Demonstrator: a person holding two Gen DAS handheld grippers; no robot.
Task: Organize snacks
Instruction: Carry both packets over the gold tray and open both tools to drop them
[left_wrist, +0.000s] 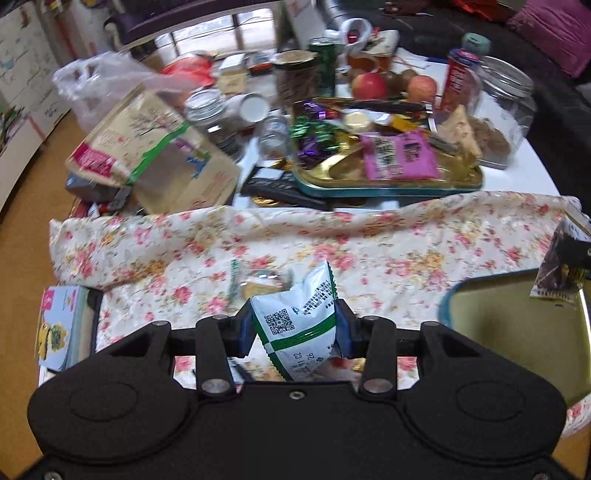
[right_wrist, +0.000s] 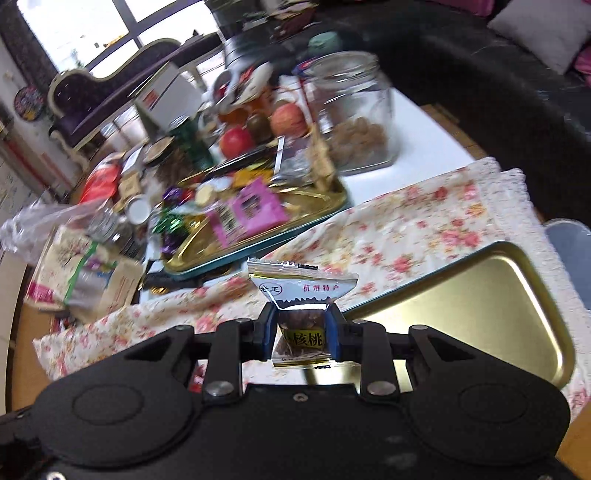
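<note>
Here, in the left wrist view, the left gripper (left_wrist: 295, 328) is pinching a white-and-green snack packet (left_wrist: 299, 325) between its blue pads above the floral cloth (left_wrist: 332, 243), with the empty gold tray (left_wrist: 517, 332) lying to its right, probably the intended destination. In the right wrist view, the right gripper (right_wrist: 300, 332) is clamping a walnut snack packet (right_wrist: 301, 295) by its middle, just beside the empty gold tray's rim, while the crowded snack tray (right_wrist: 317, 214) is sitting farther back on the table.

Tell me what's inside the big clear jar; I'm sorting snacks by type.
The clear jar holds a low pile of small light-brown lumps, and is otherwise empty. Blur hides what they are, and its far side is unseen.
</note>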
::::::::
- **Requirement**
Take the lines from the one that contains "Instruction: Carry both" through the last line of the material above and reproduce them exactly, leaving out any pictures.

- **Answer to this task**
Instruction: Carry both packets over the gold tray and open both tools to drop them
[left_wrist, +0.000s] 
[right_wrist, +0.000s] 
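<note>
Here, in the left wrist view, the left gripper (left_wrist: 295, 328) is pinching a white-and-green snack packet (left_wrist: 299, 325) between its blue pads above the floral cloth (left_wrist: 332, 243), with the empty gold tray (left_wrist: 517, 332) lying to its right, probably the intended destination. In the right wrist view, the right gripper (right_wrist: 300, 332) is clamping a walnut snack packet (right_wrist: 301, 295) by its middle, just beside the empty gold tray's rim, while the crowded snack tray (right_wrist: 317, 214) is sitting farther back on the table.

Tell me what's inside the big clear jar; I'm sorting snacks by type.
The clear jar holds a low pile of small light-brown lumps, and is otherwise empty. Blur hides what they are, and its far side is unseen.
</note>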

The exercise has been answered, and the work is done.